If COVID-19 hadn't sidelined the 2020 Olympic Games, Pamphinette Buisa of Gatineau, Que., would be preparing to head to Tokyo to complete with Canada's women's rugby team.

Instead, the 23-year-old is helping organize Black Lives Matter rallies in Victoria, where she now lives and trains.

Buisa was born and raised in Ottawa before moving to Gatineau at age 10. She played for the Ottawa Irish rugby club team and was recruited to Team Canada as a teenager.

Police brutality isn't new. It was happening before COVID happened. But my capacity to speak out definitely came out when COVID happened. - Pamphinette Buisa

COVID-19 put an end to team practices and left Buisa missing her teammates.

"That's such a fundamental part of why I play and how I play," Buisa said.

They lift weights together on Zoom, but it's not the same. "I'm super extroverted, so not being able to sing in the gym and dance around with my teammates … has been really difficult."

Team members commiserated online after learning the Games had been postponed in response to COVID-19. "I literally had to shift the camera away from my face because I was crying the entire time," Buisa recalled.

But something even more fundamental than her love of sport has risen in Buisa, in the time and space that COVID-19 has created, and in the aftermath of the killing of George Floyd in Minneapolis, Minn.

@RugbyCanada/Twitter
@RugbyCanada/Twitter

A friend invited her to join in one of the earliest Black Lives Matter marches. When Buisa arrived, it was clear there was organizing to be done.

"What can I do to help?" Buisa remembers asking. Since then, she's evolved into one of the primary organizers of the Black Lives Matter rallies in the British Columbia capital.

Instead of obsessing about scrums, sides and tries, Buisa was busy lining up legal observers, de-escalation staff, speakers, allies, media, ASL interpreters and COVID-19 co-ordinators, whose job it is to remind protesters to keep two metres apart.

"COVID changed my life," Buisa said. "It propelled me [and] my proximity to my Blackness, in the way that I tuned into things. Police brutality isn't new. It was happening before COVID happened. But my capacity to speak out definitely came out when COVID happened."

A new perspective

Buisa has come to realize there are forces bigger than her sport. "I just was so focused on training and working and bettering myself for the team, but it was very much rooted in myself," she said.
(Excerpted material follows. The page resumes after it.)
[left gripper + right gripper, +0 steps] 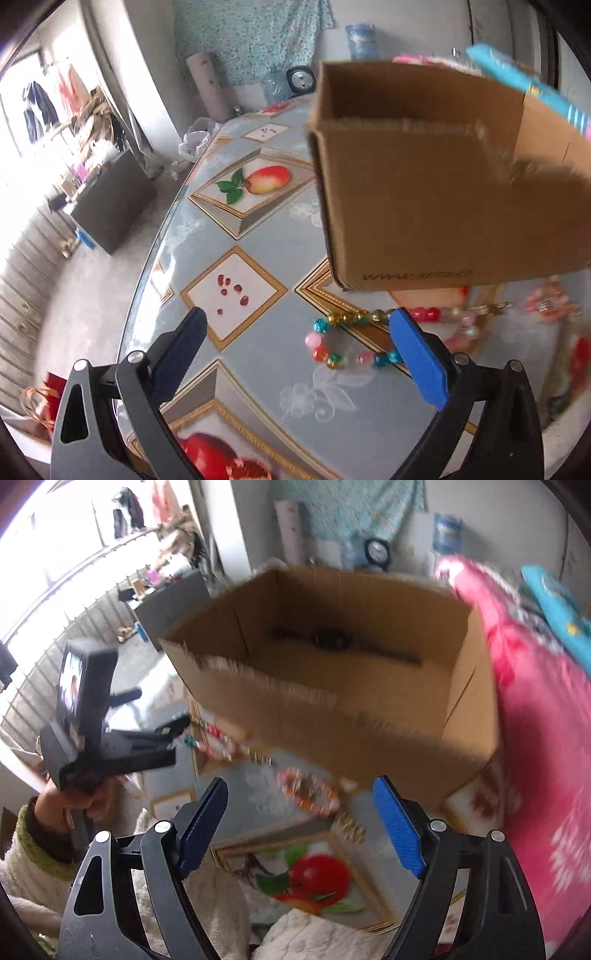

These last few months have given her a new perspective, far outside her comfort zone in sport.

"I ... hid behind the maple leaf," Buisa acknowledged. "Detaching myself from other identities … was super scary."

Now, she's feeling firmly rooted. "I'm a Black woman first," Buisa said.

Kaitie Keilstra
Kaitie Keilstra

This doesn't mean she's turning her back on rugby. "I see myself in one light, as someone who … is really passionate, whether that's giving back to the community or giving my everything to my team, and for this country."

The Canada women's rugby team will now compete in Tokyo 2021, and Buisa hopes to be there.